EXERCISE OBJECTIVE → Set down exactly the lines below, starting at the one that contains "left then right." and ending at the one that contains "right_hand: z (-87", with both of those lines included and nothing else.

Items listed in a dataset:

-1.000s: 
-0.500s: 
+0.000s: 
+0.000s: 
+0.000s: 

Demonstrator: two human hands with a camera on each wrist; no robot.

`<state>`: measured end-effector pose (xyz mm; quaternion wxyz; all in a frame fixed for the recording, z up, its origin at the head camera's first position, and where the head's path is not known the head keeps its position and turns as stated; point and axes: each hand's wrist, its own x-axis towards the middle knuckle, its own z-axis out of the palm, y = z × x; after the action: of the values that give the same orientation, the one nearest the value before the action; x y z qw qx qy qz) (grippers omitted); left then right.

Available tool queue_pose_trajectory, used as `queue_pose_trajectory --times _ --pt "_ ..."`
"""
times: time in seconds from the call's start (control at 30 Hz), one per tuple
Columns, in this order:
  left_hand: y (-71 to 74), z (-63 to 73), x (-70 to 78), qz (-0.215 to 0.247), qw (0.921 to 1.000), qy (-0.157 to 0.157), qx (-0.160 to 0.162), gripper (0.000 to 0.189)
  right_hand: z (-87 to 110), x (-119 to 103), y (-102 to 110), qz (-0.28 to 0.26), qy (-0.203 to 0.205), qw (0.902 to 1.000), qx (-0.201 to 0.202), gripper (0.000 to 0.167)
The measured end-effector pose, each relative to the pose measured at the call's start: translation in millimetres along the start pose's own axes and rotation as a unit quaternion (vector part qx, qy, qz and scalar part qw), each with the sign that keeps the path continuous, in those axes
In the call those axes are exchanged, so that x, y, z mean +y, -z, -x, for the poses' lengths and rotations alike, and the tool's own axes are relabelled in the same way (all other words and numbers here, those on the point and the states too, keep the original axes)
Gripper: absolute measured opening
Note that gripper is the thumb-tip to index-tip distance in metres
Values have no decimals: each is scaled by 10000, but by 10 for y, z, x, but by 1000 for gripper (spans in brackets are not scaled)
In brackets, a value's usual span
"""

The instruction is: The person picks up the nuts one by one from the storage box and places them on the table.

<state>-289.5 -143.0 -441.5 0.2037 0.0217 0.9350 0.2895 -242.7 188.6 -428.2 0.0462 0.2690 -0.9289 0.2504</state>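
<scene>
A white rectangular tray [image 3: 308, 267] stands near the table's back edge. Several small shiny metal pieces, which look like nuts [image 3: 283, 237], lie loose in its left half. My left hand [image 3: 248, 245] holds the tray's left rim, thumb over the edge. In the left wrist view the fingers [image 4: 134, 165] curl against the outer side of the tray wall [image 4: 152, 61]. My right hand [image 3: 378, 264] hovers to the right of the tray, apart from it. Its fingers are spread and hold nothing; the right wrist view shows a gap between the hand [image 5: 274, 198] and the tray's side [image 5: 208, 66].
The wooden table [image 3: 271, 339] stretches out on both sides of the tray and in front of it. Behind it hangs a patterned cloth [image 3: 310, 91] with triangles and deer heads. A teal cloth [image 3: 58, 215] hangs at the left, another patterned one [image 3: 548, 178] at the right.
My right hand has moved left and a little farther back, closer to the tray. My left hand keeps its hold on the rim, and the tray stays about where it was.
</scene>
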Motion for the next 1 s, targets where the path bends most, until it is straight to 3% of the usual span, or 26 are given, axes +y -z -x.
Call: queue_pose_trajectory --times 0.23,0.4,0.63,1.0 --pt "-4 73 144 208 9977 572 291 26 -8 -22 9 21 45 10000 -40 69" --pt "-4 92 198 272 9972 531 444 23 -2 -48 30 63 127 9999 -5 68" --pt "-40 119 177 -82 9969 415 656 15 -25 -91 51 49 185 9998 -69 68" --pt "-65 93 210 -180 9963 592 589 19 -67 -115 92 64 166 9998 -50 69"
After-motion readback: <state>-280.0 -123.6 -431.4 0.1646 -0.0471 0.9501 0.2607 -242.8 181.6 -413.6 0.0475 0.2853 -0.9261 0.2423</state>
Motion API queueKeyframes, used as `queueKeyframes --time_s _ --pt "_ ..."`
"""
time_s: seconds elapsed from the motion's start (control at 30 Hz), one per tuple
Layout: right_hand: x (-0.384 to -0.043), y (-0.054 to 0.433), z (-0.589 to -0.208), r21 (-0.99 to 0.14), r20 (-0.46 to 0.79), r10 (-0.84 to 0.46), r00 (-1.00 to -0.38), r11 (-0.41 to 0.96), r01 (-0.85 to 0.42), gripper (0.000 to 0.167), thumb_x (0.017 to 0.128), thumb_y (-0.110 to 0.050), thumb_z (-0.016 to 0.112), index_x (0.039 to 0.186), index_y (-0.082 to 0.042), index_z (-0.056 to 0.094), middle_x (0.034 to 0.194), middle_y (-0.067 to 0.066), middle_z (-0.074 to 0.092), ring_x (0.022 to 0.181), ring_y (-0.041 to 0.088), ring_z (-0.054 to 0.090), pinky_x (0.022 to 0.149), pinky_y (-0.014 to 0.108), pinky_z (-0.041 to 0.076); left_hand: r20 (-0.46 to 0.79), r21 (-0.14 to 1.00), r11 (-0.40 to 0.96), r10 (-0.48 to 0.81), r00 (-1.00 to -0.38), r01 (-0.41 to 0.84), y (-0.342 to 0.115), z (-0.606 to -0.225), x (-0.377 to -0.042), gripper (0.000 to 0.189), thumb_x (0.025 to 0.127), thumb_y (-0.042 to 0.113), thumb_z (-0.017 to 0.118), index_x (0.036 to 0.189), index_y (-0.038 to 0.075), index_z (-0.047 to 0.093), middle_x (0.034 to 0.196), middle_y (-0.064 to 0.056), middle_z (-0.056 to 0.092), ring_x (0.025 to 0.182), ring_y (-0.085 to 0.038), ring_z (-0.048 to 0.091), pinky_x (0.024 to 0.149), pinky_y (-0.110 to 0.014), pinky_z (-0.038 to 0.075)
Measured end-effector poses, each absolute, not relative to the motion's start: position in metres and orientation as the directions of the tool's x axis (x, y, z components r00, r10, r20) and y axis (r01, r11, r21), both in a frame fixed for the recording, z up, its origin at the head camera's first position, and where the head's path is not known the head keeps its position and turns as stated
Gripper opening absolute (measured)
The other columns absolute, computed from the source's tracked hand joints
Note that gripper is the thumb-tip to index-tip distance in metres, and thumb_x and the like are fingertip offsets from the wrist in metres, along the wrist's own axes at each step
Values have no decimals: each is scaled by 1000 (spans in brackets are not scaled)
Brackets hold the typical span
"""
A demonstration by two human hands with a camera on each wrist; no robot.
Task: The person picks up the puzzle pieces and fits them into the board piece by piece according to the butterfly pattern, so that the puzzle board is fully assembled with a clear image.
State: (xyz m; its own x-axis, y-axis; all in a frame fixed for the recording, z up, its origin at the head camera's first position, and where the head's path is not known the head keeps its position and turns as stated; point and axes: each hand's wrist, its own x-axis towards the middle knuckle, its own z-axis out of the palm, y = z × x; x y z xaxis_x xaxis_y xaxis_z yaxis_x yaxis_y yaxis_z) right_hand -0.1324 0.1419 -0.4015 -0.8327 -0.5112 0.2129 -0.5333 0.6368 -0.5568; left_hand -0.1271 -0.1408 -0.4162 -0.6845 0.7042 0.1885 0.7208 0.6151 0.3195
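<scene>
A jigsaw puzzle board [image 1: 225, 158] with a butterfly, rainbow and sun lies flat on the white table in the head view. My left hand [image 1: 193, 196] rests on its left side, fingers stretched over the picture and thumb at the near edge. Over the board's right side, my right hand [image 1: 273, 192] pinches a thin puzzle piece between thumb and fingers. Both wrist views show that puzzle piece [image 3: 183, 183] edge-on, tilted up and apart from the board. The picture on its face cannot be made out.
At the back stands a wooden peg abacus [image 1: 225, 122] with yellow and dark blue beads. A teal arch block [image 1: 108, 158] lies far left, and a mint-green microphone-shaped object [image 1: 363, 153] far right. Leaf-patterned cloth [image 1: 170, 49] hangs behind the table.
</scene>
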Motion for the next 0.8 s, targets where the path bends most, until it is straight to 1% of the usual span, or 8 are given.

WRITTEN SOLUTION →
`<state>`: measured end-effector pose (xyz mm; quaternion wxyz; all in a frame fixed for the recording, z up, its origin at the head camera's first position, and where the head's path is not known the head keeps its position and turns as stated; point and axes: each hand's wrist, its own x-axis towards the middle knuckle, its own z-axis out of the palm, y = z × x; after the action: of the values that give the same orientation, the one nearest the value before the action; x y z qw qx qy qz) (grippers omitted); left then right.

Available tool queue_pose_trajectory, used as `queue_pose_trajectory --times _ --pt "_ ..."`
"""
times: time in seconds from the call's start (control at 30 Hz), one per tuple
Columns, in this order:
  left_hand: y (-71 to 74), z (-63 to 73), x (-70 to 78), qz (-0.215 to 0.247), qw (0.921 to 1.000), qy (-0.157 to 0.157), qx (-0.160 to 0.162), gripper (0.000 to 0.189)
  right_hand: z (-87 to 110), x (-119 to 103), y (-102 to 110), qz (-0.28 to 0.26), qy (-0.203 to 0.205), qw (0.902 to 1.000), qx (-0.201 to 0.202), gripper (0.000 to 0.167)

Nothing further is needed for this exercise.